◆ EXERCISE OBJECTIVE ◆
Two lines below mark the span: the one containing "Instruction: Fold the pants" and the one containing "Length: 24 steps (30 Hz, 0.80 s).". Set down both, plus every line between, exactly as they stand, and nothing else.
┌──
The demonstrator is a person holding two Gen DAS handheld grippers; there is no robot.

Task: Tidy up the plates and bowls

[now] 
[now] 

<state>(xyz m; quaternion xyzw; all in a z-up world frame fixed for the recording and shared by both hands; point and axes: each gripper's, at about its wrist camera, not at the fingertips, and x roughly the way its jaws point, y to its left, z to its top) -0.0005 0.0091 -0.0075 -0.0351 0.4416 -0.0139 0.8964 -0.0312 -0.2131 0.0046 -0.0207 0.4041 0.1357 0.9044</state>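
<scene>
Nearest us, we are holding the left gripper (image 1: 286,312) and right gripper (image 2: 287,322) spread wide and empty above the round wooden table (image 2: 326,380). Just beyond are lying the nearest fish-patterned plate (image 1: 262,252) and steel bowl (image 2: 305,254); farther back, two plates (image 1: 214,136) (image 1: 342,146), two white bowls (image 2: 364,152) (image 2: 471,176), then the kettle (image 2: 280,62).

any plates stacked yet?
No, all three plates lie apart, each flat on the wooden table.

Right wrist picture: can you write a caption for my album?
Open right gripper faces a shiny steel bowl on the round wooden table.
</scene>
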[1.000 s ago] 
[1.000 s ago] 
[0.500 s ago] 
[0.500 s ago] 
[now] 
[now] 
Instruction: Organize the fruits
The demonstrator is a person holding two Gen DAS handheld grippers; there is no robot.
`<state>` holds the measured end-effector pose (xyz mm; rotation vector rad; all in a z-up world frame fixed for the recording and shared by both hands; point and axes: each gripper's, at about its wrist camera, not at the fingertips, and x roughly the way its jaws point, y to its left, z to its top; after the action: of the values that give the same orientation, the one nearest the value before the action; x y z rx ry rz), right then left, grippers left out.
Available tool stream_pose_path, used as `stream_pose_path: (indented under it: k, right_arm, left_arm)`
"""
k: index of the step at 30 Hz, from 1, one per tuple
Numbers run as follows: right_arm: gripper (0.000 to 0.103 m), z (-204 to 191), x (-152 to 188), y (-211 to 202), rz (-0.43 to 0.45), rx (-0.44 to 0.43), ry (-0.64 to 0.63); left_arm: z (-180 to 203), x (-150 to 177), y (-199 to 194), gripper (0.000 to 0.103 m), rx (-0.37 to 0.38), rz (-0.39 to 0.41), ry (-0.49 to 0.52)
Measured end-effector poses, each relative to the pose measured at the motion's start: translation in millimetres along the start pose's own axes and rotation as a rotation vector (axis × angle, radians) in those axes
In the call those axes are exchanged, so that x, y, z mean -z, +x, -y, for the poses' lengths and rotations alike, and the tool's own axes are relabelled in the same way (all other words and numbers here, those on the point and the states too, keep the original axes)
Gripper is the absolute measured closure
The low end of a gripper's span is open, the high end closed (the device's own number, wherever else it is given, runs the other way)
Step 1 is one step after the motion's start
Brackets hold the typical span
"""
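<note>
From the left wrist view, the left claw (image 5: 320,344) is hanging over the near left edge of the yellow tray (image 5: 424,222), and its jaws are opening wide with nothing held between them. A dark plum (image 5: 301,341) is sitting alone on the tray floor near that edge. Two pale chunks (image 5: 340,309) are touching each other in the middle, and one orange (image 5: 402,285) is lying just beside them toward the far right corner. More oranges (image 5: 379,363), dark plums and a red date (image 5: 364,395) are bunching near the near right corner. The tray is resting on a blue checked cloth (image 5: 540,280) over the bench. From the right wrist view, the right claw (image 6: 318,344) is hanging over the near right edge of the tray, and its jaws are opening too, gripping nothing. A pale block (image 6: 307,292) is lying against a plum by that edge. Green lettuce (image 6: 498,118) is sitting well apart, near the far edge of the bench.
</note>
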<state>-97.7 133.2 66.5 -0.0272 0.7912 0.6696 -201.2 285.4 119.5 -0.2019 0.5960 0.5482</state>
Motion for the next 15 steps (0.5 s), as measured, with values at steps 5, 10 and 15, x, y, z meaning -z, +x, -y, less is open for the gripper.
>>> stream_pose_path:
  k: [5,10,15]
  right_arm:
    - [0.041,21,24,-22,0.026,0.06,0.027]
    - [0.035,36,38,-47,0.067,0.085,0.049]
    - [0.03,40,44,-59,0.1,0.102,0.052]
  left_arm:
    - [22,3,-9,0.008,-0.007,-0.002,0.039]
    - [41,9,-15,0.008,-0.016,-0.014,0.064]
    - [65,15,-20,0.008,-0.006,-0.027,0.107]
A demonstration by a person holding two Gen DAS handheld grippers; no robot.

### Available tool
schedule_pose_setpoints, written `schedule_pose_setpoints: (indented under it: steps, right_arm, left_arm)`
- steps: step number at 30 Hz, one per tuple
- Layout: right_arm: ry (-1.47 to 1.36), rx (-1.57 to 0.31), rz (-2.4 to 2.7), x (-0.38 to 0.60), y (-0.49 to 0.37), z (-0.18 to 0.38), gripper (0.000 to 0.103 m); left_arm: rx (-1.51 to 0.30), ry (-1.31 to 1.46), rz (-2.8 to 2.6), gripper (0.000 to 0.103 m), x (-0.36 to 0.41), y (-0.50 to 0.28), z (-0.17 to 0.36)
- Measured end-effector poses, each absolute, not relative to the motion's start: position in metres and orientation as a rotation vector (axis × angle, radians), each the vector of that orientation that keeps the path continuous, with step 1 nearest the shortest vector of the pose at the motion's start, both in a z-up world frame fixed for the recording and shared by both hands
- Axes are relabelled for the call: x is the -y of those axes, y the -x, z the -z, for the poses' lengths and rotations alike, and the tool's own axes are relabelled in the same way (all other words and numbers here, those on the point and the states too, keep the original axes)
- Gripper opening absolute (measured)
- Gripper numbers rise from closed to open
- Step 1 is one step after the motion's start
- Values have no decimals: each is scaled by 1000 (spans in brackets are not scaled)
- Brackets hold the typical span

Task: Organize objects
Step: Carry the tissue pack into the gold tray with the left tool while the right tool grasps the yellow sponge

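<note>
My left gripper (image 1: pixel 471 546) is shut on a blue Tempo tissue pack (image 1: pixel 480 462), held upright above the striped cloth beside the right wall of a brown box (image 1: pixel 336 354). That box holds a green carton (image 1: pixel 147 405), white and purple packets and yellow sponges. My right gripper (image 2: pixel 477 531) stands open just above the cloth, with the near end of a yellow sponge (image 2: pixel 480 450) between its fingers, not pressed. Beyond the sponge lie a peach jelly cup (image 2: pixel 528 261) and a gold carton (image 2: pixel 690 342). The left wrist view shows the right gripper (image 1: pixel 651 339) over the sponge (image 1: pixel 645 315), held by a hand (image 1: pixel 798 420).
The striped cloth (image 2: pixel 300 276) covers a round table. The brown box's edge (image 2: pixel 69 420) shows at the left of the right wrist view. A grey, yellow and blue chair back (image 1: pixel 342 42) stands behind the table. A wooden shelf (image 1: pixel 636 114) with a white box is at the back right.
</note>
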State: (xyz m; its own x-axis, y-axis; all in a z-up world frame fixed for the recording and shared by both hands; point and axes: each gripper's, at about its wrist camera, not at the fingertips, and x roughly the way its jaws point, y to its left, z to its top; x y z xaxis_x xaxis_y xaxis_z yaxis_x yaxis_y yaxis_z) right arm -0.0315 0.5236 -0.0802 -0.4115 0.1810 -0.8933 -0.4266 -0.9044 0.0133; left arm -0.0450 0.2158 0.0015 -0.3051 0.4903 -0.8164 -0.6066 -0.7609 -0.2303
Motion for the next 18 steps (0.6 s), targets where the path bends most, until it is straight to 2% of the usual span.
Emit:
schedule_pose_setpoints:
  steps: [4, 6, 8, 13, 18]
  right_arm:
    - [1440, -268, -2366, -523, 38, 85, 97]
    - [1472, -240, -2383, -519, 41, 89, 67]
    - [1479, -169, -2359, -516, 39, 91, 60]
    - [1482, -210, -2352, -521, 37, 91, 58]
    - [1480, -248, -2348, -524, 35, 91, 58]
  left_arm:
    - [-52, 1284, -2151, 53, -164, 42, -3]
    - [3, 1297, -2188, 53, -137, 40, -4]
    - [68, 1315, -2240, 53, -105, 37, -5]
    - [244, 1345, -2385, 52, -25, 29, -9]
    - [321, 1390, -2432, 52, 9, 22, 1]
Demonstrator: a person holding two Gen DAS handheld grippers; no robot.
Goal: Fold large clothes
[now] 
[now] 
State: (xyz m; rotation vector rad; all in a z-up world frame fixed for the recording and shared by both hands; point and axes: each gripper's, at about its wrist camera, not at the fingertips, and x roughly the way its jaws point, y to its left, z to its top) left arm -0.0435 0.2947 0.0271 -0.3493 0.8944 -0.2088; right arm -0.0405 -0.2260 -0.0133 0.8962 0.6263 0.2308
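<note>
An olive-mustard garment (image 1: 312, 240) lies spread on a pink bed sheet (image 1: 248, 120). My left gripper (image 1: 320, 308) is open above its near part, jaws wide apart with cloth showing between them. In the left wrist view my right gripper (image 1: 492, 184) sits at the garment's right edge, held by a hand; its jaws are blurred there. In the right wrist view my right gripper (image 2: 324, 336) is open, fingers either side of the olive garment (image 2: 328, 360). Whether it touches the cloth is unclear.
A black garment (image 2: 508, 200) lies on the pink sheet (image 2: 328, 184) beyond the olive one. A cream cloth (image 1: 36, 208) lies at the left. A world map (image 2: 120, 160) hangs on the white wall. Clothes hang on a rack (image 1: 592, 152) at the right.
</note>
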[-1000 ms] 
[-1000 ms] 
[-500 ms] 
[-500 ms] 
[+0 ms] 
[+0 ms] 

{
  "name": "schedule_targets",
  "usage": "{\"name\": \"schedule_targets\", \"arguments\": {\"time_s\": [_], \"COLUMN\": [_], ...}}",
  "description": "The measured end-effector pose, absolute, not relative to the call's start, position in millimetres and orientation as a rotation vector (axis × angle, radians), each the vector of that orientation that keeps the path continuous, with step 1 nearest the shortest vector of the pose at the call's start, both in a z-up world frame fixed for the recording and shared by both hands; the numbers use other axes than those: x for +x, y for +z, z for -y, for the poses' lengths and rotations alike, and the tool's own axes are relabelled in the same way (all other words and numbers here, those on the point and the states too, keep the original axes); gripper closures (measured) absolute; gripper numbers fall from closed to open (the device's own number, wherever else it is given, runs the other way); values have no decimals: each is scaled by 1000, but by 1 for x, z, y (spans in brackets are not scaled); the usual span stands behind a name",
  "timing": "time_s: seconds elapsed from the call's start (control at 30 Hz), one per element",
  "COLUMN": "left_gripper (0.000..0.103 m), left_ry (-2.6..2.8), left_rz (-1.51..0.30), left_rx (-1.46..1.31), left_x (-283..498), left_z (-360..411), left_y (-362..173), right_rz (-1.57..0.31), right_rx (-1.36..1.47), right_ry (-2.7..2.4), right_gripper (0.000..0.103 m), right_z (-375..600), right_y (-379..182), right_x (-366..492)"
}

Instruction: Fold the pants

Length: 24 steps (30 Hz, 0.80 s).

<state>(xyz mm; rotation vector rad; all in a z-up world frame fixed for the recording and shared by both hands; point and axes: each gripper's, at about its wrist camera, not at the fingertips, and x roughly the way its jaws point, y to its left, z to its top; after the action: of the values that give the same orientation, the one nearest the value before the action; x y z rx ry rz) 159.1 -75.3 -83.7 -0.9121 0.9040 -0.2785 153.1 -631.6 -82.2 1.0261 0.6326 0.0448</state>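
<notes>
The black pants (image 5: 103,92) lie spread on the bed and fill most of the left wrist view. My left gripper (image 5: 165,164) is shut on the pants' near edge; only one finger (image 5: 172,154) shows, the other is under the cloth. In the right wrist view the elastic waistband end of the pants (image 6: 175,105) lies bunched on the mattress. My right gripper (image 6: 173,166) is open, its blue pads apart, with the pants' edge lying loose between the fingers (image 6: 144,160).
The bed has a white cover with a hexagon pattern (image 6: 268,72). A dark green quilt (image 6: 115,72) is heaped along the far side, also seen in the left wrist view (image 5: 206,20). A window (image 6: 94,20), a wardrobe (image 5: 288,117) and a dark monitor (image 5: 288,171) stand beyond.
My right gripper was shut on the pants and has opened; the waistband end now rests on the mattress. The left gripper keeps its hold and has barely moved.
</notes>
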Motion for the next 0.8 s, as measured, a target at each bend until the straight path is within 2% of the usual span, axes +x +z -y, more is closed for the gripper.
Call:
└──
◆ RESPONSE TO THIS EXERCISE ◆
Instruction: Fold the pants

Length: 24 steps (30 Hz, 0.80 s).

This completes the output.